«„Ах, к черту! Надоело! Я им скажу все, что думаю о Марке: о его синем цвете, о неподражаемой фантазии. Ведь эта фантазия не имеет себе равных… Он подарил мне литографию в тяжелую для себя минуту… Разве я могу забыть?“»
Париж, друзья и впечатления того времени оставались смысловым стержнем жизни Нюренберга. Возможно, парижские воспоминания согревали и поддерживали его при полном уме и памяти, в моральном и физическом здоровье вплоть до смерти в 1979 году. Он дожил до 91 года и пережил свою дочь и жену.
Жизнь дважды ставила Нюренберга перед выбором, дважды давала ему шанс остаться в Париже и попробовать сделать мировую карьеру. Оба раза он им не воспользовался. Первый раз он уехал, не желая рисковать своим здоровьем, второй — не желая рисковать семьей. Возможно, то были лишь оправдания, но он иначе оценивал ситуацию и по-своему видел перспективы.
Отказ Нюренберга от попыток завоевания Парижа был вполне рационален. Не ждала ли его в противном случае ранняя смерть безвестного художника, сгоревшего от амбиций? С другой стороны, многие люди его поколения, обладавшие социальным темпераментом и происходившие из низших слоев общества, искренне разделяли веру в торжество справедливого государственного строя. Да и профессиональные перспективы тоже казались тогда вполне радужными, ведь в 20-е годы советское искусство переживало бурный расцвет.
Нюренберг пробовал себя в авангарде, но в результате пришел к реализму, в котором неизменно прослеживалось влияние французского импрессионизма. Он одинаково увлекался производственной тематикой, портретами, пейзажами, политическими плакатами. Но живописные задачи всегда стояли у него на первом месте, отодвигая далеко на второй план все другие соображения. Его мемуары, пронизанные профессиональными ремарками, являют собой образец чисто «художнической» прозы, где нет места ни личным счетам, ни обывательским темам.

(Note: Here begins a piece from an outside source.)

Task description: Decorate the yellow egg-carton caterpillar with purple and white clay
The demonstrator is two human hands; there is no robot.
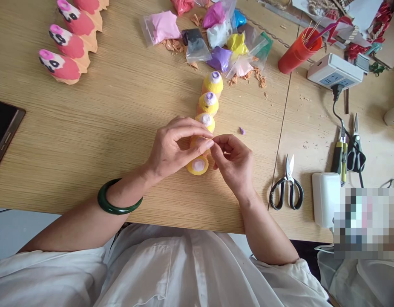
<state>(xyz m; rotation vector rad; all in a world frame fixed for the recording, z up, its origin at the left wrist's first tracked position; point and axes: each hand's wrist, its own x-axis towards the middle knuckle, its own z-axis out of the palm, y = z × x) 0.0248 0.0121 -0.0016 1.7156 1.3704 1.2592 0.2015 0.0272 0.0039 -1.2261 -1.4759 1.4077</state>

Нюренберг прожил долгую жизнь и всегда занимался искусством, делал то, что любил. Сопротивлялся, сколько хватало сил, невежественному отношению к искусству. До последних дней увлеченно рисовал, а также писал о живописи, о творчестве друзей (Бабеля, Маяковского, Багрицкого). По натуре он был неистребимым оптимистом. Он не жаловался на судьбу, не «гневил Бога», умел радоваться жизни. Говорил незадолго до смерти: «Когда просыпаюсь и вижу солнце, не хочу умирать!»
Амшей Нюренберг избегал сомнений и не задавался вопросом, почему он не воспользовался шансом остаться в Париже. Он ставил перед собой другие задачи, которые решал в России. Такой уж у него был характер, а, как говорят французы: «Характер — это судьба».
Первые заказы
Первый портрет
Сентябрьское утро. Я стою у открытого окна и по старой фотографии рисую портрет празднующего двадцатилетие общественной деятельности городского головы, богача Пашутина.
На двух связанных камышовой веревкой стульях, служащих мне мольбертом, большая кухонная доска. На доске белая, плотная бумага. Рисую цветными карандашами.
Портрет продвигается мучительно медленно. В лице Пашутина нет ничего такого, чем можно было бы увлечься и художественно воспроизвести. Ни одной приятной, живой черточки. Круглая, одутловатая маска. Под сонными, никогда не знавшими ни смеха, ни слез глазными щелями — большие мешки. Двойной подбородок. Время от времени отрываясь от надоевшего портрета, я сажусь на подоконник и жадно разглядываю яркую картину украинского базара. Видно, как с утра подвыпившие крестьяне лениво стаскивают с гор изумрудных арбузов и лимонных дынь рваные рогожи… Как в один ряд выстраиваются подъехавшие огромные арбы с пламенными помидорами, синими сливами и винно-красными яблоками… Как толстые торговки в цветных платках расставляют на столах огромные горшки с горячими «пшенниками» (кукурузами)…
Над всем этим — ярко сияющее, бездонное, нежно-голубое небо. Утренний ветерок доносит сладкие запахи спелых овощей и фруктов.
И волнует меня. Нестерпимо хочется выскочить из окна и броситься в гущу базара.
— Сынок, — слышу я шепот отца, — не отвлекайся. Времени оста лось немного. Через три дня юбилей, а после него твой портрет никому не нужен.
Отец сидит в старом кресле и курит толстую папиросу.
— Портрет, — добавляет он полушепотом, — принесет тебе, молодому художнику, деньги и доброе имя… Весь город заговорит о тебе.